I'd like the listing below copied exactly, with the images left out.
'''
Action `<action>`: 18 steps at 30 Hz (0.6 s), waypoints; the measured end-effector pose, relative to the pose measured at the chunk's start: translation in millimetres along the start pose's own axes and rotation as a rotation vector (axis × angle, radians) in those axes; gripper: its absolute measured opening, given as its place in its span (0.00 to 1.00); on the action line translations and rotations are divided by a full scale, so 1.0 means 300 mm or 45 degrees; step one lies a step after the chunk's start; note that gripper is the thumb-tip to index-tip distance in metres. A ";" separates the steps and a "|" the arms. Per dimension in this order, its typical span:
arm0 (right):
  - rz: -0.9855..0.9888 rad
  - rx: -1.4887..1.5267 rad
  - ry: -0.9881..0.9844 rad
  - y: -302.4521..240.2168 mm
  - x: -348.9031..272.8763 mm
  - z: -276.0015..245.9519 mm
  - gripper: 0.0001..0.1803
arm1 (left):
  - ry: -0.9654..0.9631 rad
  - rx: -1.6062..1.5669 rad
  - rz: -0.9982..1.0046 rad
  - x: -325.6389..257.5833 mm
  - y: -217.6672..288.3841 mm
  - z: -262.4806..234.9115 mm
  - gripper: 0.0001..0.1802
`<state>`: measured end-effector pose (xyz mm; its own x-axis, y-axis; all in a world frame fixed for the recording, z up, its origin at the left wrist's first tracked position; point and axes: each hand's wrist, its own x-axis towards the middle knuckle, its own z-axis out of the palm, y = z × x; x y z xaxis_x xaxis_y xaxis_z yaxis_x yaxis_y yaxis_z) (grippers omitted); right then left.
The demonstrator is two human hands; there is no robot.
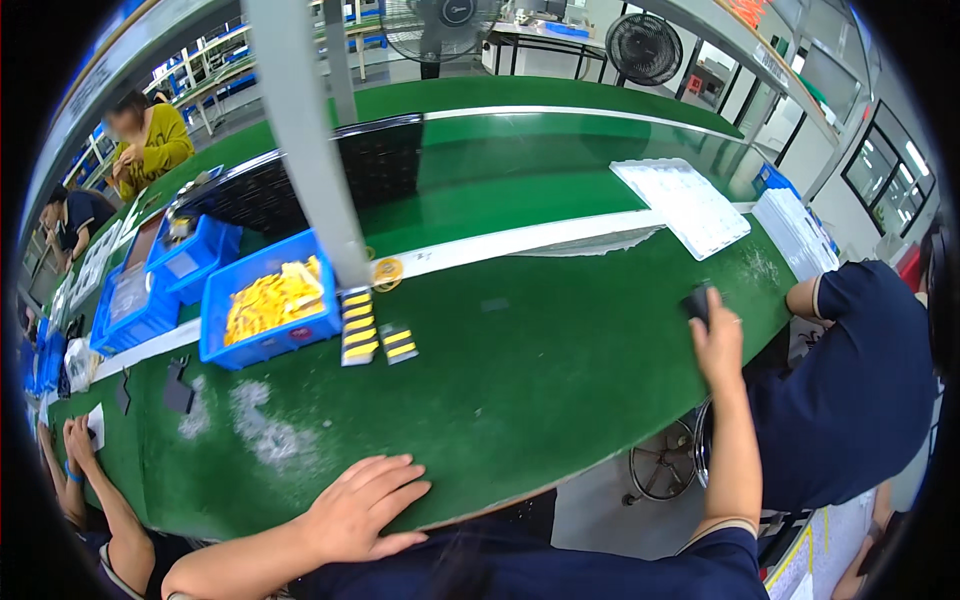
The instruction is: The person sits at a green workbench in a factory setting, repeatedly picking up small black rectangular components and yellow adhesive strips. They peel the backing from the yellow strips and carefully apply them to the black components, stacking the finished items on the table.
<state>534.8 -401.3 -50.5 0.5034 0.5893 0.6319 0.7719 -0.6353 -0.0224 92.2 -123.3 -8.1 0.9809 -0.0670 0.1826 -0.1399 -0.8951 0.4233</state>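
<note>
My right hand (718,345) reaches out over the right part of the green table (560,370), its fingers closed on a small black block-like piece (696,304). What kind of part the piece is cannot be made out. Near the table's front edge my left hand (365,505) lies palm down with fingers stretched out, holding nothing. Beyond the right hand a white tray (685,205) rests partly across a pale strip.
A blue bin (270,350) of yellow parts stands by a grey post (310,140), beside yellow-black striped pieces (358,328). Dark flat pieces (179,388) lie leftward, near white residue (265,425). Stacked white trays (795,235) and a seated co-worker (850,380) are at right; another person's hands (78,437) at left.
</note>
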 end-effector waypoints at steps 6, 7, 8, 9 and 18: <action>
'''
## Task solution:
Action `<action>`: 18 steps at 30 Hz (0.6 s), waypoints; the measured end-effector pose, relative to the pose measured at the chunk's start: translation in millimetres along the start pose's own axes and rotation as a rotation vector (axis × angle, radians) in those axes; gripper: its absolute measured opening, given as its place in its span (0.00 to 1.00); on the action line translations and rotations are divided by a full scale, so 1.0 means 300 mm or 45 degrees; step one lies a step after the chunk's start; note that gripper is the thumb-tip to index-tip distance in metres. A ";" separates the steps and a "|" the arms. Per dimension in this order, its typical span:
arm0 (right):
  - rz: -0.9855..0.9888 rad
  - rx: -1.4887..1.5267 rad
  - ry: -0.9881..0.9844 rad
  - y: -302.4521..240.2168 mm
  - x: -348.9031..272.8763 mm
  - z: -276.0015..245.9519 mm
  - gripper: 0.0001..0.1803
arm1 (left):
  - ry: -0.9654..0.9631 rad
  - rx: -1.6062..1.5669 rad
  - rz: -0.9982..1.0046 rad
  - x: -325.6389..257.5833 mm
  - y: -217.6672..288.3841 mm
  - z: -262.4806..234.9115 mm
  - gripper: 0.0001..0.1802
`<state>`: measured end-effector pose (xyz mm; its own x-axis, y-axis; all in a world frame fixed for the recording, z up, its origin at the left wrist's first tracked position; point and axes: each hand's wrist, its own x-axis towards the middle knuckle, its own z-axis out of the palm, y = z × x; x y z xaxis_x xaxis_y xaxis_z yaxis_x yaxis_y yaxis_z) (grippers omitted); right then left.
The demonstrator is two human hands; there is no robot.
The instruction is: The person sits at a green workbench in a factory setting, repeatedly picking up small black rectangular components and yellow adhesive strips. They peel the backing from the yellow strips and carefully apply them to the black components, stacking the finished items on the table.
<state>534.8 -401.3 -50.5 0.5034 0.5893 0.6319 0.7719 -0.6353 -0.0224 92.2 -123.3 -8.1 0.9809 -0.0670 0.1826 -0.1399 -0.8951 0.4233</state>
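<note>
My right hand (718,345) reaches out over the right part of the green table (560,370), its fingers closed on a small black block-like piece (696,304). What kind of part the piece is cannot be made out. Near the table's front edge my left hand (365,505) lies palm down with fingers stretched out, holding nothing. Beyond the right hand a white tray (685,205) rests partly across a pale strip.
A blue bin (270,350) of yellow parts stands by a grey post (310,140), beside yellow-black striped pieces (358,328). Dark flat pieces (179,388) lie leftward, near white residue (265,425). Stacked white trays (795,235) and a seated co-worker (850,380) are at right; another person's hands (78,437) at left.
</note>
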 end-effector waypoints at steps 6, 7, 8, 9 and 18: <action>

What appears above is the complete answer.